Pakar siber dari Drone Emprit dan Media Kernels Indonesia, Ismail Fahmi berhasil menganalisa berbagai tudingan negatif terhadap tenaga kesehatan. (Foto: (via Drone Emprit))
LENSAPANDAWA.COM – Pakar media sosial dari Drone Emprit, Ismail Fahmi berhasil menganalisa berbagai tudingan negatif terhadap tenaga kesehatan mulai memanipulasi penyebab kematian, mengambil keuntungan finansial dari pasien hingga dituduh PKI.
Menurutnya, isu ini potensi meningkatkan stigma negatif pada setiap tenaga kesehatan di Indonesia.
“Berkembangnya isu tersebut juga tak lepas dari beberapa nakesĀ (tenaga kesehatan) yang keluhkan tersendatnya tunjangan.
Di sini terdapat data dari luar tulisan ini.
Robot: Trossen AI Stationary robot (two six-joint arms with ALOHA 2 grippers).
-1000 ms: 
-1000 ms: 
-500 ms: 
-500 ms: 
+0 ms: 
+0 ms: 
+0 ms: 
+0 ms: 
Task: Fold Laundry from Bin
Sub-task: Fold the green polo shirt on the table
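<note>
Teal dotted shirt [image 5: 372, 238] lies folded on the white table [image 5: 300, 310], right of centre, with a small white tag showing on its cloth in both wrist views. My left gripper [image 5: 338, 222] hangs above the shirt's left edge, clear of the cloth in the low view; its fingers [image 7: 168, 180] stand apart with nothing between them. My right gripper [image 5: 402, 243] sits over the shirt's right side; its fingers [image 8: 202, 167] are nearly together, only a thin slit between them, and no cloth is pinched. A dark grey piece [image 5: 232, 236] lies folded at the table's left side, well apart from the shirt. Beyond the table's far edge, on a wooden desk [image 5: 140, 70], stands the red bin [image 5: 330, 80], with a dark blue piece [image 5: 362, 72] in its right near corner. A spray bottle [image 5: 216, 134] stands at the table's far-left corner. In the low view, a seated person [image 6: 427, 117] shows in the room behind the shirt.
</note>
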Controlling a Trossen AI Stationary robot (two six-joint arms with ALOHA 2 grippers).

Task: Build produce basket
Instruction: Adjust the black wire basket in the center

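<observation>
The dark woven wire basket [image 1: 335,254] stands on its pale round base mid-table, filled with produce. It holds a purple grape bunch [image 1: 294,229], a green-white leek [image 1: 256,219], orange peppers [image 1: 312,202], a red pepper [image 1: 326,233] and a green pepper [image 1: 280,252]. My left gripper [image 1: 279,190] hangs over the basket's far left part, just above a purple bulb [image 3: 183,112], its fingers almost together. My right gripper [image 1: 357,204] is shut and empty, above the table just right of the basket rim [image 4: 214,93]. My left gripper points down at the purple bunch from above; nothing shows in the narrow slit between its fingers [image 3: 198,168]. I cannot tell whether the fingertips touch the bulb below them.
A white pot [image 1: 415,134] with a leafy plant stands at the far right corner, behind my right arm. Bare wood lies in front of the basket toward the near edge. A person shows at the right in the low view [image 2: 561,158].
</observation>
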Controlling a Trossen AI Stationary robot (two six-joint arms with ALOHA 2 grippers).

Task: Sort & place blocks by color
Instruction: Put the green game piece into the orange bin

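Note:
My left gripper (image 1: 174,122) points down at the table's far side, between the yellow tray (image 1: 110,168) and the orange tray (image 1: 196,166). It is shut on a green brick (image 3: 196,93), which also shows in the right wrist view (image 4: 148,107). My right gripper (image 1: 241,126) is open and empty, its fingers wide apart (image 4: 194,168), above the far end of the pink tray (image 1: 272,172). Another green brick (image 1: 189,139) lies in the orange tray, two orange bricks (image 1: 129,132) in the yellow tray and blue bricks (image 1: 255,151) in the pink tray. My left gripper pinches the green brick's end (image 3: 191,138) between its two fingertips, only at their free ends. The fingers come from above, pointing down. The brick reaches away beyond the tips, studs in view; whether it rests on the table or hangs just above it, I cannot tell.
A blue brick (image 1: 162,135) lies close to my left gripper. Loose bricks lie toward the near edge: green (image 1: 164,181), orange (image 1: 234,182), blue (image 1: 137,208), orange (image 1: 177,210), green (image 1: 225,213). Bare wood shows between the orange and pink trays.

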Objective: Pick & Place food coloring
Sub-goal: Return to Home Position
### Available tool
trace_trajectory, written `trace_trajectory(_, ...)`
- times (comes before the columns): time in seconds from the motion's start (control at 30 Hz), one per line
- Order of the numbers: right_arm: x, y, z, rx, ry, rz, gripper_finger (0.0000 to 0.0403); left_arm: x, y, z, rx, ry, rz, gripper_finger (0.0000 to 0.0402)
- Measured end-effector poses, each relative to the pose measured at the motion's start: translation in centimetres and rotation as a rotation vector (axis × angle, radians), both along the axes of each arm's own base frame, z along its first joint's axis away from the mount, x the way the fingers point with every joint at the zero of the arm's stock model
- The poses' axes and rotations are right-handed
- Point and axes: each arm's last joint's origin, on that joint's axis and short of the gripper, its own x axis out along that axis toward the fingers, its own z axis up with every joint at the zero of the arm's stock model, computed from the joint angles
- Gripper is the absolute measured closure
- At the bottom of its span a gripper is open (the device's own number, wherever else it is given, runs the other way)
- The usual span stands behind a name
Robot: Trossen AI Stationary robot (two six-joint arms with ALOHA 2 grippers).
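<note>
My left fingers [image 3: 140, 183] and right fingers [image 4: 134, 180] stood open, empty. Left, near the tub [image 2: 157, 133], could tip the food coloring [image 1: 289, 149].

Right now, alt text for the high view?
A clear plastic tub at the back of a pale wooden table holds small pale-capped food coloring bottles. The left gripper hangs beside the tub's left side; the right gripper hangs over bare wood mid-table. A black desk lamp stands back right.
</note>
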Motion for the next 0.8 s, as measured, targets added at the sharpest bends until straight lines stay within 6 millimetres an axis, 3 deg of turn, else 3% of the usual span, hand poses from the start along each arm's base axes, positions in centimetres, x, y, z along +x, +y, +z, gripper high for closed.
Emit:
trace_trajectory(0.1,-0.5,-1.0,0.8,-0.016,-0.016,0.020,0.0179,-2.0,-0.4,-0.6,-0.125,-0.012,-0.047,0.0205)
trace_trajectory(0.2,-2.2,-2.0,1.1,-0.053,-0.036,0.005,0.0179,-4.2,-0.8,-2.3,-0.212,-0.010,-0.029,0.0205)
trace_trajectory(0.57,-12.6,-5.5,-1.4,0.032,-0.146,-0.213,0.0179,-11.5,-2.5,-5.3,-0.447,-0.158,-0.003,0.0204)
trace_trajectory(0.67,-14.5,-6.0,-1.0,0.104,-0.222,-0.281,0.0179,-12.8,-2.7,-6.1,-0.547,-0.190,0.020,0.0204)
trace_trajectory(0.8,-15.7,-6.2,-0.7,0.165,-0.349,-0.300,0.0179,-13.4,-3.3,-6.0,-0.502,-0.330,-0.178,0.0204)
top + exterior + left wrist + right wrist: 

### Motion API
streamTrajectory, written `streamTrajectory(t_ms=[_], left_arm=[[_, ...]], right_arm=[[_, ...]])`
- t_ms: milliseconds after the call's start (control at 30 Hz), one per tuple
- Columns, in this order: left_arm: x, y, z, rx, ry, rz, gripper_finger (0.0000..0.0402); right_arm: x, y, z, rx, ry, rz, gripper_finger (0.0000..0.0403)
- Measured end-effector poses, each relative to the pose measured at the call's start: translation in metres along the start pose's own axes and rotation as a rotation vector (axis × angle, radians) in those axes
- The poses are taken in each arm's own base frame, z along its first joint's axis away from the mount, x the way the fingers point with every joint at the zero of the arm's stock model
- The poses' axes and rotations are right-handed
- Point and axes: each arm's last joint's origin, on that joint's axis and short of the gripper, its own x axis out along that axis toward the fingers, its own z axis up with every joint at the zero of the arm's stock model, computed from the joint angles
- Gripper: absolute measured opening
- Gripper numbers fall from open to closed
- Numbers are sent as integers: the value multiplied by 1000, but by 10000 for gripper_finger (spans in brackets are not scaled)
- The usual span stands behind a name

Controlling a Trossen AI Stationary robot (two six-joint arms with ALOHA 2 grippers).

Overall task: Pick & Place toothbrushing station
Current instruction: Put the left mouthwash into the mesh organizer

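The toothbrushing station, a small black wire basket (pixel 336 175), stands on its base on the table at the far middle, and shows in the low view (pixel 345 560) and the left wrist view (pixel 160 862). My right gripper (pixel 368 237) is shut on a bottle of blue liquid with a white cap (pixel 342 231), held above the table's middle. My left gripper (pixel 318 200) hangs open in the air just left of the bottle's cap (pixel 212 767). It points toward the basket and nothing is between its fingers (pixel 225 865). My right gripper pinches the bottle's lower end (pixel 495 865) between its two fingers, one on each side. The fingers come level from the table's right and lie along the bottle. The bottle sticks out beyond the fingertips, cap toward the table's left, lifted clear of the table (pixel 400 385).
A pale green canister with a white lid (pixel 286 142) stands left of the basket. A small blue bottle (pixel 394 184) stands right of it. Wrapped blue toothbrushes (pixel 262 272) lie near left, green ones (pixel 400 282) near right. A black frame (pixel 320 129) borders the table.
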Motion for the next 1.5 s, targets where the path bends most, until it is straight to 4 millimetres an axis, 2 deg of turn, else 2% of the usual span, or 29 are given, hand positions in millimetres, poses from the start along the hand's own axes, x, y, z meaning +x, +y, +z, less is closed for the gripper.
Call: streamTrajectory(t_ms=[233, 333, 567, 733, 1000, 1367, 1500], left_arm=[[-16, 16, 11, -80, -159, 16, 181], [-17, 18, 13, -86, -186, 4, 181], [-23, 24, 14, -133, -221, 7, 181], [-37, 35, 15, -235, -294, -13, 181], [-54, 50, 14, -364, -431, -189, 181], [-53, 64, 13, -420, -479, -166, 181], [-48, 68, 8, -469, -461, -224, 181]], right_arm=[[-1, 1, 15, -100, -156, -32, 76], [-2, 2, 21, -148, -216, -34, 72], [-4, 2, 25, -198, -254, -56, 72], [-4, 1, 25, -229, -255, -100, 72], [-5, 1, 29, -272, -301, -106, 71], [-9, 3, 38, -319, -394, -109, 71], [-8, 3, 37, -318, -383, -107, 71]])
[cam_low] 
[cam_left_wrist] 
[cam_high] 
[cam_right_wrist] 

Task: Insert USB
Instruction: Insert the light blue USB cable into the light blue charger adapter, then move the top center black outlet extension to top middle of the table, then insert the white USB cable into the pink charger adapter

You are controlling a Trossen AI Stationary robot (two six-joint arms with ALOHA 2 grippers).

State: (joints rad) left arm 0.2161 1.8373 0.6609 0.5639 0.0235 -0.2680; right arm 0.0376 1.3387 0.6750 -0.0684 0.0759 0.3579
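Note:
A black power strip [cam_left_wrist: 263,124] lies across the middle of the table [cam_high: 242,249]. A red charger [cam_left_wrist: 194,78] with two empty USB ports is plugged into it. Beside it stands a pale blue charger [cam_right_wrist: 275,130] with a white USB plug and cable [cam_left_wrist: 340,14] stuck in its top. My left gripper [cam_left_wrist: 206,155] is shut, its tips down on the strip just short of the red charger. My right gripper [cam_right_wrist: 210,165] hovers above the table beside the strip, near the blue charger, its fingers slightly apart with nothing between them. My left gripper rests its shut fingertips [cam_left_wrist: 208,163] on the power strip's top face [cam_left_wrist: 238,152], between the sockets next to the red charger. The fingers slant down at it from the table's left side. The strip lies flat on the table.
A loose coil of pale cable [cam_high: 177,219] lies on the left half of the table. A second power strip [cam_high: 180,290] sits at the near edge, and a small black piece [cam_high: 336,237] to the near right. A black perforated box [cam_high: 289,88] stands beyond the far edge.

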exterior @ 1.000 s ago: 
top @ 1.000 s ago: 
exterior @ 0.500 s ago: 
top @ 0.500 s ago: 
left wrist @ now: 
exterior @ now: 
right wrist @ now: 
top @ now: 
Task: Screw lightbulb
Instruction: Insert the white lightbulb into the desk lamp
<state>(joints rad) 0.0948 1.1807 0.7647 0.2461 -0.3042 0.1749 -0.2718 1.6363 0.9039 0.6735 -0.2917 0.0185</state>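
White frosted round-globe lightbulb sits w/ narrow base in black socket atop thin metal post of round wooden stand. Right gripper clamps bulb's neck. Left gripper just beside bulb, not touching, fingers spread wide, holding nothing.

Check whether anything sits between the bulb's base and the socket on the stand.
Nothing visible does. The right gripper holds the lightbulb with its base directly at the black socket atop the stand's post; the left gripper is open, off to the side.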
Isu ini berpotensi makin tingkatkan ketidakpercayaan warga pada tenaga kesehatan,” kata Ismail di Twitter, Selasa (16/6).
Ismail menemukan stigmatisasi terhadap tenaga kesehatan banyak muncul dalam bentuk ketidakpercayaan dari publik. Mulai dari keengganan warga untuk diisolasi hingga dikuburkan dengan prosedur Covid-19.
“Saran, perlu ada klarifikasi dari pihak tenaga kesehatan atau rumah sakit dan juga upaya menangkal narasi konspirasi yang berujung pada ketidakpercayaan publik,” kata Ismail.
Berdasarkan matriks isu, ada beberapa isu menonjol terkait stigma, yaitu dugaan kecurangan rumah sakit (komersialisasi pasien), tenaga kesehatan dituduh mata duitan, dituduh PKI, penolakan rapid test, di intimidasi agar menyerahkan PDP atau jenazah PDP.
Ismail juga mengatakan sebaran isu juga cukup merata terjadi di banyak tempat. Jika dilihat berdasarkan pulau, maka terjadi di Jawa (Jakarta, Surabaya), Sulawesi (Manado, Makassar), Ambon (Nusaniwe), Madura (Pamekasan), Buton (Baubau).
[Gambas:Twitter]
Dianalisa dari kasus yang ada, aksi perundungan paling banyak muncul akibat narasi negatif terhadap tenaga kesehatan. Beberapa peristiwa penolakan penguburan jenazah pasien Covid-19 juga muncul karena stigmatisasi dan ketidakpercayaan pada tenaga kesehatan.
“Berikutnya, terlihat bahwa penyebab yang paling dominan dari stigmatisasi adalah rasa takut tertular penyakit dari nakes dan juga misinformasi serta provokasi,” ucap Ismail.
[Gambas:Twitter]
Ismail mengatakan narasi yang paling dominan dalam stigmatisasi tenaga kesehatan adalah unggahan @nirwan_anestesi yang mengeluhkan tuduhan dokter ambil untung dari pandemi menjadi narasi yang cukup kuat.
Selain itu, informasi dari akun portal berita dan lembaga resmi pemerintahan banyak di amplifikasi netizen.
Berdasarkan analisa emosi, ekspresi paling dominan dalam perbincangan adalah emosi ketakutan. Ketakutan terhadap segala yang berhubungan dengan nakes maupun fasilitas kesehatan, memicu kemunculan emosi tersebut.
“Misalnya, Ketakutan untuk ke rumah sakit atau berobat. Ada pula yang takut nakes melakukan malapraktek,” kata Ismail.
Berikutnya, emosi yang juga cukup banyak muncul adalah kepercayaan. Mayoritas menunjukkan kepercayaan mereka terhadap nakes serta meragukan berbagai gosip atau isu konspirasi kesehatan dan tuduhan dokter yang ambil untung dari pandemi.
Emosi ketiga adalah terkejut. Publik cukup kaget dengan kemunculan gosip yang terbukti salah. Contohnya seperti aksi penolakan penguburan jenazah sesuai protokol di Makassar dan Manado. Rasa terkejut juga muncul karena publik karena tidak tahu banyaknya gosip yang mendiskreditkan nakes.
[Gambas:Twitter]
Kota yang paling banyak membicarakan nakes dalam konteks stigma terkait #COVID19indonesia adalah Jakarta (617 mentions), Yogyakarta (306), dan Bandung (140).
Dibandingkan wanita, pria terlihat lebih aktif membicarakan stigma terhadap pasien Covid-19 di Indonesia. 65,83 persen yang membahas stigma adalah pria, sedangkan wanita 34,17 persen.
Rentang usia 19-29 tahun, merupakan yang paling banyak bicarakan isu ini (51,68 persen), disusul rentang usia kurang dari 18 tahun (25,95 persen).